## [Requirement]
What is needed is an exact copy of every line in the listing.
○ ○ ○ ○
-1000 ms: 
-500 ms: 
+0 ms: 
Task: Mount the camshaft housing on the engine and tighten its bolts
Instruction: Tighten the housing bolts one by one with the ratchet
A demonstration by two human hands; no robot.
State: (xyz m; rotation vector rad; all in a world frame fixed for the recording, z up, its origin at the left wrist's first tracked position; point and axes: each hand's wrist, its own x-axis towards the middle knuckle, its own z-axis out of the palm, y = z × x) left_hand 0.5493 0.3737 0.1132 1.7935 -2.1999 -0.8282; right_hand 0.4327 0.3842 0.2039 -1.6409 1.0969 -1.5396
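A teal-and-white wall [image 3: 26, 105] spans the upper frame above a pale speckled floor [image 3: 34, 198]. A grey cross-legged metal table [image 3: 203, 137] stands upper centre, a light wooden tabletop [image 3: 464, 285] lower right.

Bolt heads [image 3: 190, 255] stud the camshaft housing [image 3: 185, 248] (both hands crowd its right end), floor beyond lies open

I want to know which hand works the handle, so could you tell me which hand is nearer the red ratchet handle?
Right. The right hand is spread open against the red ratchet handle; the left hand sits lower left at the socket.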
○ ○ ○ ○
## [Exercise response]
-1000 ms: 
-500 ms: 
+0 ms: 
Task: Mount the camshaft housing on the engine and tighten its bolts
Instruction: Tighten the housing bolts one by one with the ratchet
A demonstration by two human hands; no robot.
State: (xyz m; rotation vector rad; all in a world frame fixed for the recording, z up, its origin at the left wrist's first tracked position; point and axes: each hand's wrist, its own x-axis towards the middle knuckle, its own z-axis out of the palm, y = z × x) left_hand 0.5493 0.3737 0.1132 1.7935 -2.1999 -0.8282; right_hand 0.4327 0.3842 0.2039 -1.6409 1.0969 -1.5396
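A teal-and-white wall [image 3: 26, 105] spans the upper frame above a pale speckled floor [image 3: 34, 198]. A grey cross-legged metal table [image 3: 203, 137] stands upper centre, a light wooden tabletop [image 3: 464, 285] lower right.

Bolt heads [image 3: 190, 255] stud the camshaft housing [image 3: 185, 248] (both hands crowd its right end), floor beyond lies open

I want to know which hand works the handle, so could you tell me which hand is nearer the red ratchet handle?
Right. The right hand is spread open against the red ratchet handle; the left hand sits lower left at the socket.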

This is the complete output for the exercise.